Greensmith is a startup software developer and system integrator that has attracted investment, personnel and a growing roster of turnkey energy storage projects. The company just announced that batteries from Aquion (based on an aqueous sodium-ion chemistry), ViZn (zinc redox flow batteries) and two established lithium-ion battery suppliers have been added to the eight battery types already deployed in its systems. Since its 2006 founding, Greensmith has deployed 30 battery energy systems for eighteen different customers, nine of them utilities, and is aiming to have 23 megawatts of systems under management by year’s end. 

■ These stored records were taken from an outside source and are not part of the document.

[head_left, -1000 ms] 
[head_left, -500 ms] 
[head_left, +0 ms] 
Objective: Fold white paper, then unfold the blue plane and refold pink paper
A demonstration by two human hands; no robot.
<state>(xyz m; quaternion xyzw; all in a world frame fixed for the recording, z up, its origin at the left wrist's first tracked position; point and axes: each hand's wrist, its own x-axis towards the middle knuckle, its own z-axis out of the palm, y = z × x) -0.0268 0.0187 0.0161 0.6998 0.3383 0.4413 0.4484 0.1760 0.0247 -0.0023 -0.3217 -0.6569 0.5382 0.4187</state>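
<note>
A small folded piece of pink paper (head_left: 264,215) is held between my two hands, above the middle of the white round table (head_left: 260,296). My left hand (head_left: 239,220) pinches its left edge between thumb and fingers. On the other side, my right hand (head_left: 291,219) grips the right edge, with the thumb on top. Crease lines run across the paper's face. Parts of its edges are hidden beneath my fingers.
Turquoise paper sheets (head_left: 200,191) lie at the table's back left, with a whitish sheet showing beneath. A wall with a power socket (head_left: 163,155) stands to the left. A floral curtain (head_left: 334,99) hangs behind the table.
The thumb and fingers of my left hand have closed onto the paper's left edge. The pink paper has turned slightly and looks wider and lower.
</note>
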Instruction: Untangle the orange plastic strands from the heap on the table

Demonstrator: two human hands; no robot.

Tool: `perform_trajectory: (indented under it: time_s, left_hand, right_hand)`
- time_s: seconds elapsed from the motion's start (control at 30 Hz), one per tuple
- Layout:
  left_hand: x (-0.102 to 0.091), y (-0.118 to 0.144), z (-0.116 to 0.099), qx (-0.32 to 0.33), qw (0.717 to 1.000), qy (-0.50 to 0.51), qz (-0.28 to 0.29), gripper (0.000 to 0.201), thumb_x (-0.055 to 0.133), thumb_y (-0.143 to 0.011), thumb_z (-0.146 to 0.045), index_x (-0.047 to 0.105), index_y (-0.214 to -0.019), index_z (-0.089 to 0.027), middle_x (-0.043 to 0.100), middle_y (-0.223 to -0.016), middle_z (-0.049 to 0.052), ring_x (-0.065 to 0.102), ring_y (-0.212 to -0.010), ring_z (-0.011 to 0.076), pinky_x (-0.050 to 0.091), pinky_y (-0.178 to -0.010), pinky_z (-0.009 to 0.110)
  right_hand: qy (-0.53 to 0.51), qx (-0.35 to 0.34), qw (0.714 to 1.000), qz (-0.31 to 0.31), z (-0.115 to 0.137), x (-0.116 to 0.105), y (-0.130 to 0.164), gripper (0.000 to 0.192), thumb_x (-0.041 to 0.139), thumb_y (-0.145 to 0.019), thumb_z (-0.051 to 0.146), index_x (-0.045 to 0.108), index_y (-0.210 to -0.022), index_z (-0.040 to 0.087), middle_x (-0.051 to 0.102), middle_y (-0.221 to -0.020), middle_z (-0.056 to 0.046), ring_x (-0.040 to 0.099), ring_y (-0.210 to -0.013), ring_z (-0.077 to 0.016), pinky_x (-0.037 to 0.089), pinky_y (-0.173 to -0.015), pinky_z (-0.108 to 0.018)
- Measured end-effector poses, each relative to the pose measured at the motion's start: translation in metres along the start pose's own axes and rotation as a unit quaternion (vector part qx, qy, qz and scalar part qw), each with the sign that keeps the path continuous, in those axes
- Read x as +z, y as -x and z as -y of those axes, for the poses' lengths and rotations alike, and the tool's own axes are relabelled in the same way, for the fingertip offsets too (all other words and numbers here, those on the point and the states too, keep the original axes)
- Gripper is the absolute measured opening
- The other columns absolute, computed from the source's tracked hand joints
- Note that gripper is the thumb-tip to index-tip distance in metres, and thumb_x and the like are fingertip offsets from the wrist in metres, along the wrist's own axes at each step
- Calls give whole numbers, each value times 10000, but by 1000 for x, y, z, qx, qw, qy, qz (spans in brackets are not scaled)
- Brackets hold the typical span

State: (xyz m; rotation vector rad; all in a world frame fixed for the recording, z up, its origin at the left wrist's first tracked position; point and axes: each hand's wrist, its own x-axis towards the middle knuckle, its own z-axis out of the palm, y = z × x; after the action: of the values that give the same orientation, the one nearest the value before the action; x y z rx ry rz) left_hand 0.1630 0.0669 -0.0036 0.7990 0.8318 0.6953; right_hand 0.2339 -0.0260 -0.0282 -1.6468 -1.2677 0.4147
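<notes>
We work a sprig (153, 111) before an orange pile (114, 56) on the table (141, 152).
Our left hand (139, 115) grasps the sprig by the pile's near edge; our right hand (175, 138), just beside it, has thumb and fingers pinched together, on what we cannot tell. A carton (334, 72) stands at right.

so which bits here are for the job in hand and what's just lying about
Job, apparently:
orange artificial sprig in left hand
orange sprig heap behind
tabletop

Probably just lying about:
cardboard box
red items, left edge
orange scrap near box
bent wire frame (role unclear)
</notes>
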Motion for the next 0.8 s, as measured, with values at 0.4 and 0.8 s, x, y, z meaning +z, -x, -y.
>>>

Startups like Younicos, GELI and 1Energy are also looking to develop a software operating system for the energy storage ecosystem. Another system integrator, Solar Grid Storage, has five 250-kilowatt projects operating within the PJM Interconnection, according to the DOE's global energy storage database. Younicos works with multiple battery partners, including lithium-ion batteries from Samsung for its 1-megawatt battery park modules that link solar panels, electric vehicle chargers and frequency regulation service. It’s also deep into longer-term energy storage, using sodium-sulfur batteries in Berlin and on the island of Graciosa in the Azores, and deploying CellCube vanadium-redox flow batteries from Germany’s Gildemeister. Younicos bought Xtreme in April, picking up its 60-plus megawatts of working projects and gaining a foothold in the U.S. energy storage market in the process.

Vertically integrated companies like S&C, AES and A123 develop their own integration software. Battery vendors such as Saft, Panasonic, Samsung, LG Chem, Aquion, Ambri are also positioning themselves for the growth and evolution of this market.

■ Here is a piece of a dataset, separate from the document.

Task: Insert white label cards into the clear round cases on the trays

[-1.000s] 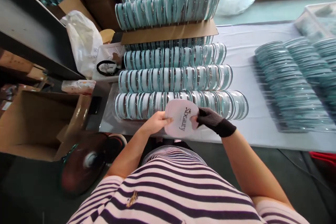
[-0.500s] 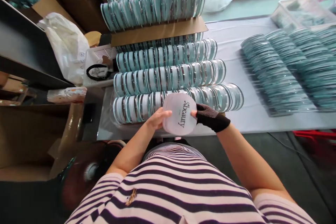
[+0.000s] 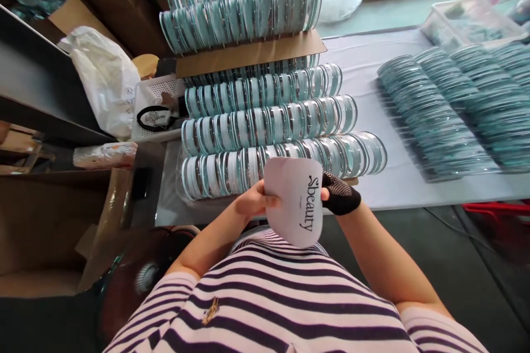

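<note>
A white, rounded flat piece with dark "beauty" lettering [image 3: 292,198] is held up in front of my striped shirt, its lettering running downward. My bare left hand [image 3: 260,199] grips its left edge, thumb on the face and fingers behind. At the right edge my right hand [image 3: 340,194], in a black fingerless glove with a dotted surface, pinches it; most of those fingers are hidden behind it. Just beyond lies the nearest row of round clear glass-like discs [image 3: 356,154], standing on edge side by side.
More disc rows [image 3: 269,121] stand behind, some on a cardboard sheet [image 3: 256,55]. Stacks of greenish discs [image 3: 439,116] cover the table's right part, near a white basket [image 3: 476,22]. At left are another white basket [image 3: 159,94], a plastic bag [image 3: 103,77] and a cardboard box [image 3: 45,226].
The lettered piece has come closer to my body and slightly right. It looked round before; now it appears larger, with straighter sides. Both hands keep hold of it.
</note>
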A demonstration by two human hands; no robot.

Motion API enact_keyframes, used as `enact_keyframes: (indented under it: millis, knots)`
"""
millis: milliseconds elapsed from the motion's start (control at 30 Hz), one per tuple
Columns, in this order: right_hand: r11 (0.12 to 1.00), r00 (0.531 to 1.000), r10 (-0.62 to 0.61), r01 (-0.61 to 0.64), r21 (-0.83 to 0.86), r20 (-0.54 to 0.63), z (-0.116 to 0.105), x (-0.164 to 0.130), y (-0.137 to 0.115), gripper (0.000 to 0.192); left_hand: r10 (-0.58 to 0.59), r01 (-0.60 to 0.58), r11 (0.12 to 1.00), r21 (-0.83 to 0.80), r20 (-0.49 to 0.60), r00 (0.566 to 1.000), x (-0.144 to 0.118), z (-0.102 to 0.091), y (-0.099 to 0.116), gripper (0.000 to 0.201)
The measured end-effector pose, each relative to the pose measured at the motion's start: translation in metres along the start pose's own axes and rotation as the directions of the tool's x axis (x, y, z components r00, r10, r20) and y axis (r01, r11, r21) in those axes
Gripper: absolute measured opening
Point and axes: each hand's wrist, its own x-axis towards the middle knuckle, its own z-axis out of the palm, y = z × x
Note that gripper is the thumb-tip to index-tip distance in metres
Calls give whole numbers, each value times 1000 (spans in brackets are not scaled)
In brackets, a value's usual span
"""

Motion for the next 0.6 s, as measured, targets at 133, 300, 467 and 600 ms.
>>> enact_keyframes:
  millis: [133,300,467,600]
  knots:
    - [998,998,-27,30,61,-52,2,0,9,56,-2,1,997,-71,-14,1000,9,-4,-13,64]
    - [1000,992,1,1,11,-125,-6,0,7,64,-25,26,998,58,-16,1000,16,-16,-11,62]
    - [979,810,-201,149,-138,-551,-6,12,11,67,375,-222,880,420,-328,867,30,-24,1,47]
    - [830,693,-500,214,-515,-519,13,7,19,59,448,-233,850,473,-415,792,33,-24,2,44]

A number of companies are pursuing storage projects on the customer side of the meter, including Convergent Energy + Power, Arista Power and Demand Energy. Stem, a batteries-for-buildings startup, has launched a $5 million fund with Clean Fleet Investors to boost installations of its own building energy storage systems. Former EV maker Coda also offers a no-money-down energy storage play, this one financed internally by Fortress Investment Group (FIG), the multi-billion-dollar investment firm that picked up Coda’s assets for $25 million in June. Green Charge Networks, a startup deploying energy storage equipment for commercial customers, raised $56 million from K Road DG to expand its no-money-down energy storage program. Founded in 2009, Green Charge’s GreenStation has been installed by 7-Eleven, Walgreens, Levi's Stadium, UPS and school campuses.  

GTM Research predicts the U.S. market for distributed energy storage will grow at a 34 percent cumulative annual growth rate to reach 720 megawatts by 2020, driven largely by the demand charge business case, but also boosted by solar integration needs.